#### DATA EXTRACT

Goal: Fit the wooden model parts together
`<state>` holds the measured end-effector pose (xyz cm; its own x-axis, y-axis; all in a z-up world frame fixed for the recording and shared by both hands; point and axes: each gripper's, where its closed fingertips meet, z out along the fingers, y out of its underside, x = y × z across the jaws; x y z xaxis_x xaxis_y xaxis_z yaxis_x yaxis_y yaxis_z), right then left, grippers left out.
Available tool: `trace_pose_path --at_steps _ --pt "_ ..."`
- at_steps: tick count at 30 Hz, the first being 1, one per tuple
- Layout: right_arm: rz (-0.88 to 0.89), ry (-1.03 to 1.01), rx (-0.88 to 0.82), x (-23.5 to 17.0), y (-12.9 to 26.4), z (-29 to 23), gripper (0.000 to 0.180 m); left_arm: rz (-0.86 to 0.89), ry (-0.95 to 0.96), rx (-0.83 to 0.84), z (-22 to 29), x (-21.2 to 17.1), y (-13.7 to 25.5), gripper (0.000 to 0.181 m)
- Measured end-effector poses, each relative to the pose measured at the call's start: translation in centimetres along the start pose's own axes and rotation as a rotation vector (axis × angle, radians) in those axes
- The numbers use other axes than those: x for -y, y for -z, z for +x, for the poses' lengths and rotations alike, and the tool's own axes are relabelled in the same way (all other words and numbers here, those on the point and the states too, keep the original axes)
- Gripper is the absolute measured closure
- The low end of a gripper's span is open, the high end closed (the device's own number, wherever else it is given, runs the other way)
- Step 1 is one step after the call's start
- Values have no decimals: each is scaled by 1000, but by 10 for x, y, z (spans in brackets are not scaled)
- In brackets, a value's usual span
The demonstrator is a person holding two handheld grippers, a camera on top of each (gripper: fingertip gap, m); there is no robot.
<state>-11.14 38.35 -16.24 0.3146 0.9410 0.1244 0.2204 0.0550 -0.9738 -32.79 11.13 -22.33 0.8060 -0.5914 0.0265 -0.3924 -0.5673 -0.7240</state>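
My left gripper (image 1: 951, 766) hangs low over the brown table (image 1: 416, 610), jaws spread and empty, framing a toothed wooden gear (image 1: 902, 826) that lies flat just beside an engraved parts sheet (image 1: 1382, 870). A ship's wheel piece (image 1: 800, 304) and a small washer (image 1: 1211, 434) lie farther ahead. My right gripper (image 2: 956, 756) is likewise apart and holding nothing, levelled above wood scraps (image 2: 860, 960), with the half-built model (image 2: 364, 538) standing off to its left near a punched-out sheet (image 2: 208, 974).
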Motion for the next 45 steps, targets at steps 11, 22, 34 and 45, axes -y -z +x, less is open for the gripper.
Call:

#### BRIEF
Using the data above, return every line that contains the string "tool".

#### PROBLEM SOLUTION
Available tool: `trace_pose_path --at_steps _ --pt "_ ..."`
- The numbers use other axes than those: x for -y, y for -z, z for +x, for the poses' lengths and rotations alike, and the tool's own axes are relabelled in the same way (all other words and numbers here, those on the point and the states too, keep the original axes)

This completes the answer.